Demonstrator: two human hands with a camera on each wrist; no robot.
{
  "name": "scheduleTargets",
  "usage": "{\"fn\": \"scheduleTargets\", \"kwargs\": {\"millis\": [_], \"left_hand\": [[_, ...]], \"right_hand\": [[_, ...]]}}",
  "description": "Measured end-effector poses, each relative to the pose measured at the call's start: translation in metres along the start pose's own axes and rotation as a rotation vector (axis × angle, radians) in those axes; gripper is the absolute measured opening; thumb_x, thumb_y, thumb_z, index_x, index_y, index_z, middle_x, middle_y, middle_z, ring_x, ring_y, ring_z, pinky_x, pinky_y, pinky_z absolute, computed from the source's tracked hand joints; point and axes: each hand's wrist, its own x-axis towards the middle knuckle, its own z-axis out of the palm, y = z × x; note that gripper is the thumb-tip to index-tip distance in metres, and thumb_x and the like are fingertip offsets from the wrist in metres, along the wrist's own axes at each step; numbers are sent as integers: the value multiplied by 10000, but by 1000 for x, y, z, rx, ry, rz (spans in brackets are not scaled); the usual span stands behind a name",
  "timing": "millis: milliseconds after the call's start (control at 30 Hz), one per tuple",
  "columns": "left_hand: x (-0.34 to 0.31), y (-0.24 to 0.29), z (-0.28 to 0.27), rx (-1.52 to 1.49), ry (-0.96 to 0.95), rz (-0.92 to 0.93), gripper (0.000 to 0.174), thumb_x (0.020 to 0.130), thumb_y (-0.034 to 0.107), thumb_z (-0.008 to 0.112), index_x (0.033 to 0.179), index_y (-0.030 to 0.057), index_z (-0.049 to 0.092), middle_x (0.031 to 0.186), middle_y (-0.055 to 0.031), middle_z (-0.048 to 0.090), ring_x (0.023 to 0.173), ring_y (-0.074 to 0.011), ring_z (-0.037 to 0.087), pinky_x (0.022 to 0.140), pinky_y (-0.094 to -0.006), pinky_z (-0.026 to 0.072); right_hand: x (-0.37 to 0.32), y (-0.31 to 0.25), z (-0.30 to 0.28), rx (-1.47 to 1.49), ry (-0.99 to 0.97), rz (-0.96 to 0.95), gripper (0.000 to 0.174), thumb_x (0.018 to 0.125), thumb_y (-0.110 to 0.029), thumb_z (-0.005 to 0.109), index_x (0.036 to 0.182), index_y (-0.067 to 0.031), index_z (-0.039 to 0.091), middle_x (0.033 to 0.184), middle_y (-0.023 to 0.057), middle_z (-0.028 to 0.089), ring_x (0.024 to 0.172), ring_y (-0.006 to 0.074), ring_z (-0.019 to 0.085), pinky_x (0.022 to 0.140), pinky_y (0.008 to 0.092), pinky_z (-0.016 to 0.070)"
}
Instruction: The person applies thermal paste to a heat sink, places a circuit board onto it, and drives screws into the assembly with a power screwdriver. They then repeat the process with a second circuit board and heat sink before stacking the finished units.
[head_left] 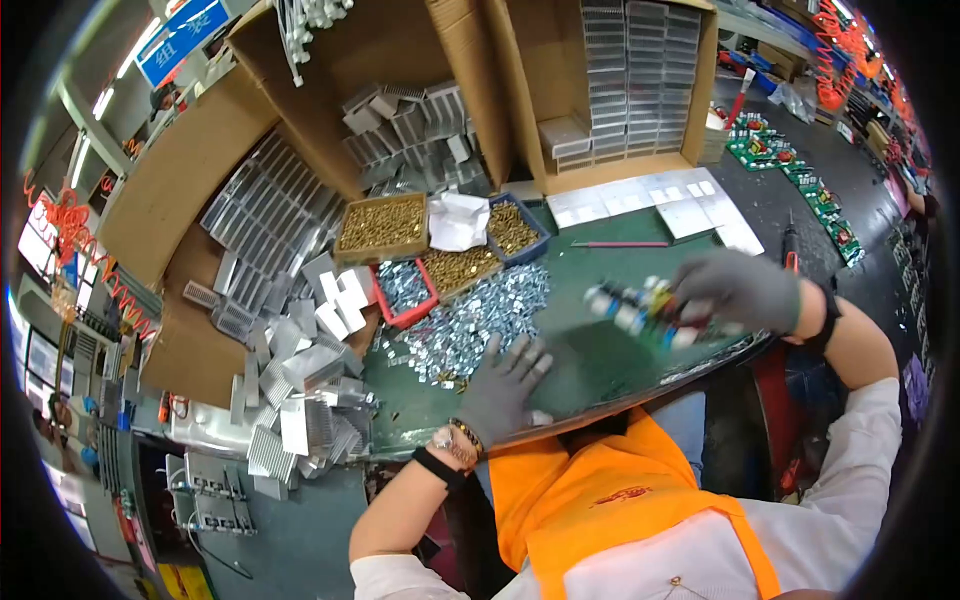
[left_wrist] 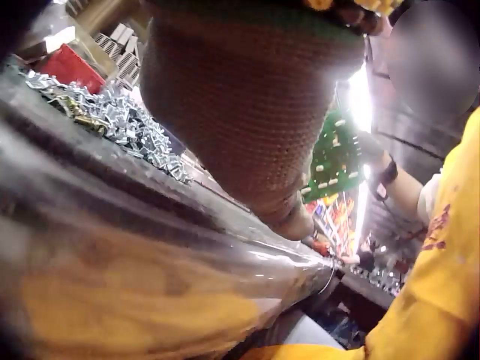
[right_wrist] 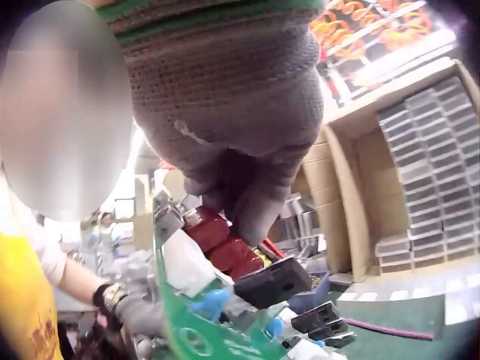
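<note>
A green circuit board [right_wrist: 184,330] with red, black, white and blue parts is gripped by my gloved right hand [head_left: 735,290]. It is tilted above the front of the bench, its parts blurred in the head view. The board's underside [left_wrist: 334,154], dotted with solder points, shows in the left wrist view. My gloved left hand [head_left: 500,390] lies at the bench's front edge with its fingers spread, beside a heap of small silvery metal clips [head_left: 480,315]. A small pale piece [head_left: 540,418] is close to that hand. Glove cuffs hide much of both wrist views.
Bins of brass screws [head_left: 382,225] and a red bin [head_left: 404,290] stand behind the heap. Metal heat sinks [head_left: 300,400] are piled at left, with more in cardboard boxes [head_left: 520,90]. A pink rod [head_left: 620,244] and white plates [head_left: 690,205] lie at the back; finished-looking boards [head_left: 820,205] line the right.
</note>
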Motion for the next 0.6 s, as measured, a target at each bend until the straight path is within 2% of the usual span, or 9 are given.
{"fn": "scheduleTargets", "kwargs": {"millis": [67, 167, 267, 400, 433, 467, 533, 567, 600], "left_hand": [[21, -23, 6, 43, -65, 2, 886, 754, 628, 622, 1444, 122, 396, 1543, -109, 313, 1458, -287, 204, 1174, -547, 79], [31, -37, 7, 92, -99, -34, 911, 755, 662, 597, 1471, 156, 351, 1562, -71, 278, 1455, -297, 203, 1181, -535, 33], [30, -32, 3, 96, -97, -82, 914, 742, 663, 604, 1462, 150, 371, 1552, -71, 299, 1452, -298, 210, 1181, -542, 35], [33, -27, 1, 130, -62, -94, 889, 719, 637, 636, 1409, 112, 440, 1510, -90, 367, 1435, -302, 250, 1179, -549, 51], [35, -24, -2, 103, -2, -78, 802, 746, 516, 690, 1386, 93, 457, 1484, -105, 396, 1415, -311, 285, 1152, -560, 150], [39, -19, -3, 95, -16, -59, 802, 746, 516, 690, 1386, 93, 457, 1484, -105, 396, 1415, -311, 285, 1152, -560, 150], [53, -10, -1, 1, 90, -122, 684, 772, 350, 717, 1356, 82, 481, 1423, -119, 455, 1349, -328, 373, 1065, -563, 295], [61, -4, -1, -70, 158, -85, 585, 790, 200, 699, 1322, 57, 502, 1324, -142, 520, 1233, -350, 473, 963, -506, 401], [68, 0, 3, -74, 155, -61, 585, 790, 200, 699, 1322, 57, 502, 1324, -142, 520, 1233, -350, 473, 963, -506, 401]], "right_hand": [[15, 5, 24, -219, -157, -269, 173, 812, -142, 657, 940, -26, 651, 1023, 113, 618, 884, 289, 632, 736, 373, 525], [16, 24, 56, -500, -392, -385, 129, 825, -162, 625, 891, -51, 623, 1007, 98, 589, 905, 258, 632, 743, 384, 536], [2, 63, 79, -605, -485, -360, 131, 837, -191, 595, 858, -62, 604, 970, 88, 569, 906, 242, 627, 738, 386, 540], [-13, 101, 74, -663, -456, -437, 150, 840, -201, 587, 895, -64, 616, 1128, 86, 559, 992, 214, 611, 749, 314, 558], [-17, 111, 75, -631, -461, -394, 150, 849, -194, 585, 918, -66, 620, 1164, 73, 572, 1012, 230, 605, 829, 352, 545], [-19, 116, 75, -616, -458, -375, 150, 849, -194, 585, 918, -66, 620, 1164, 73, 572, 1012, 230, 605, 829, 352, 545], [-18, 118, 74, -505, -278, -443, 153, 847, -181, 590, 940, -65, 625, 1198, 58, 584, 1011, 238, 607, 895, 376, 515], [-20, 117, 73, -489, -229, -415, 183, 839, -171, 608, 998, -89, 646, 1186, 43, 608, 985, 242, 615, 900, 383, 497], [-27, 115, 73, -490, -223, -391, 183, 839, -171, 608, 998, -89, 646, 1186, 43, 608, 985, 242, 615, 900, 383, 497]]}}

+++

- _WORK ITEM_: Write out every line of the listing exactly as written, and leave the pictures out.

- _RESULT OF THE EXERCISE_:
Demonstrator: two human hands with a camera on each wrist; no robot.
{
  "name": "scheduleTargets",
  "usage": "{\"fn\": \"scheduleTargets\", \"kwargs\": {\"millis\": [_], \"left_hand\": [[_, ...]], \"right_hand\": [[_, ...]]}}",
  "description": "Measured end-effector poses, each relative to the pose measured at the call's start: translation in metres along the start pose's own axes and rotation as a rotation vector (axis × angle, radians) in those axes; gripper is the absolute measured opening; thumb_x, thumb_y, thumb_z, index_x, index_y, index_z, middle_x, middle_y, middle_z, ring_x, ring_y, ring_z, pinky_x, pinky_y, pinky_z absolute, computed from the source's tracked hand joints; point and axes: each hand's wrist, its own x-axis towards the middle knuckle, its own z-axis out of the palm, y = z × x; note that gripper is the thumb-tip to index-tip distance in metres, and thumb_x and the like are fingertip offsets from the wrist in metres, along the wrist's own axes at each step; numbers are sent as integers: the value multiplied by 10000, but by 1000 for x, y, z, rx, ry, rz (spans in brackets are not scaled); the usual span stands behind a name",
  "timing": "millis: milliseconds after the call's start (control at 30 Hz), one per tuple",
  "columns": "left_hand: x (-0.34 to 0.31), y (-0.24 to 0.29), z (-0.28 to 0.27), rx (-1.52 to 1.49), ry (-0.96 to 0.95), rz (-0.92 to 0.93), gripper (0.000 to 0.174), thumb_x (0.020 to 0.130), thumb_y (-0.034 to 0.107), thumb_z (-0.008 to 0.112), index_x (0.033 to 0.179), index_y (-0.030 to 0.057), index_z (-0.049 to 0.092), middle_x (0.031 to 0.186), middle_y (-0.055 to 0.031), middle_z (-0.048 to 0.090), ring_x (0.023 to 0.173), ring_y (-0.074 to 0.011), ring_z (-0.037 to 0.087), pinky_x (0.022 to 0.140), pinky_y (-0.094 to -0.006), pinky_z (-0.026 to 0.072); right_hand: x (-0.37 to 0.32), y (-0.31 to 0.25), z (-0.30 to 0.28), rx (-1.47 to 1.49), ry (-0.99 to 0.97), rz (-0.96 to 0.95), gripper (0.000 to 0.174), thumb_x (0.018 to 0.125), thumb_y (-0.110 to 0.029), thumb_z (-0.005 to 0.109), index_x (0.036 to 0.182), index_y (-0.067 to 0.031), index_z (-0.039 to 0.091), middle_x (0.033 to 0.184), middle_y (-0.023 to 0.057), middle_z (-0.028 to 0.089), ring_x (0.024 to 0.172), ring_y (-0.006 to 0.074), ring_z (-0.019 to 0.085), pinky_x (0.022 to 0.140), pinky_y (0.008 to 0.092), pinky_z (-0.016 to 0.070)"
}
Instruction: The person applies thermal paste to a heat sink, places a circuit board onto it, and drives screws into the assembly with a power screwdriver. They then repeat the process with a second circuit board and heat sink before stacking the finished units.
[head_left] 
[left_wrist] 
[right_wrist] 
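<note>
A green circuit board [right_wrist: 184,330] with red, black, white and blue parts is gripped by my gloved right hand [head_left: 735,290]. It is tilted above the front of the bench, its parts blurred in the head view. The board's underside [left_wrist: 334,154], dotted with solder points, shows in the left wrist view. My gloved left hand [head_left: 500,390] lies at the bench's front edge with its fingers spread, beside a heap of small silvery metal clips [head_left: 480,315]. A small pale piece [head_left: 540,418] is close to that hand. Glove cuffs hide much of both wrist views.
Bins of brass screws [head_left: 382,225] and a red bin [head_left: 404,290] stand behind the heap. Metal heat sinks [head_left: 300,400] are piled at left, with more in cardboard boxes [head_left: 520,90]. A pink rod [head_left: 620,244] and white plates [head_left: 690,205] lie at the back; finished-looking boards [head_left: 820,205] line the right.
</note>
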Motion for the next 0.6 s, as measured, a target at each bend until the straight path is within 2% of the usual span, or 9 are given.
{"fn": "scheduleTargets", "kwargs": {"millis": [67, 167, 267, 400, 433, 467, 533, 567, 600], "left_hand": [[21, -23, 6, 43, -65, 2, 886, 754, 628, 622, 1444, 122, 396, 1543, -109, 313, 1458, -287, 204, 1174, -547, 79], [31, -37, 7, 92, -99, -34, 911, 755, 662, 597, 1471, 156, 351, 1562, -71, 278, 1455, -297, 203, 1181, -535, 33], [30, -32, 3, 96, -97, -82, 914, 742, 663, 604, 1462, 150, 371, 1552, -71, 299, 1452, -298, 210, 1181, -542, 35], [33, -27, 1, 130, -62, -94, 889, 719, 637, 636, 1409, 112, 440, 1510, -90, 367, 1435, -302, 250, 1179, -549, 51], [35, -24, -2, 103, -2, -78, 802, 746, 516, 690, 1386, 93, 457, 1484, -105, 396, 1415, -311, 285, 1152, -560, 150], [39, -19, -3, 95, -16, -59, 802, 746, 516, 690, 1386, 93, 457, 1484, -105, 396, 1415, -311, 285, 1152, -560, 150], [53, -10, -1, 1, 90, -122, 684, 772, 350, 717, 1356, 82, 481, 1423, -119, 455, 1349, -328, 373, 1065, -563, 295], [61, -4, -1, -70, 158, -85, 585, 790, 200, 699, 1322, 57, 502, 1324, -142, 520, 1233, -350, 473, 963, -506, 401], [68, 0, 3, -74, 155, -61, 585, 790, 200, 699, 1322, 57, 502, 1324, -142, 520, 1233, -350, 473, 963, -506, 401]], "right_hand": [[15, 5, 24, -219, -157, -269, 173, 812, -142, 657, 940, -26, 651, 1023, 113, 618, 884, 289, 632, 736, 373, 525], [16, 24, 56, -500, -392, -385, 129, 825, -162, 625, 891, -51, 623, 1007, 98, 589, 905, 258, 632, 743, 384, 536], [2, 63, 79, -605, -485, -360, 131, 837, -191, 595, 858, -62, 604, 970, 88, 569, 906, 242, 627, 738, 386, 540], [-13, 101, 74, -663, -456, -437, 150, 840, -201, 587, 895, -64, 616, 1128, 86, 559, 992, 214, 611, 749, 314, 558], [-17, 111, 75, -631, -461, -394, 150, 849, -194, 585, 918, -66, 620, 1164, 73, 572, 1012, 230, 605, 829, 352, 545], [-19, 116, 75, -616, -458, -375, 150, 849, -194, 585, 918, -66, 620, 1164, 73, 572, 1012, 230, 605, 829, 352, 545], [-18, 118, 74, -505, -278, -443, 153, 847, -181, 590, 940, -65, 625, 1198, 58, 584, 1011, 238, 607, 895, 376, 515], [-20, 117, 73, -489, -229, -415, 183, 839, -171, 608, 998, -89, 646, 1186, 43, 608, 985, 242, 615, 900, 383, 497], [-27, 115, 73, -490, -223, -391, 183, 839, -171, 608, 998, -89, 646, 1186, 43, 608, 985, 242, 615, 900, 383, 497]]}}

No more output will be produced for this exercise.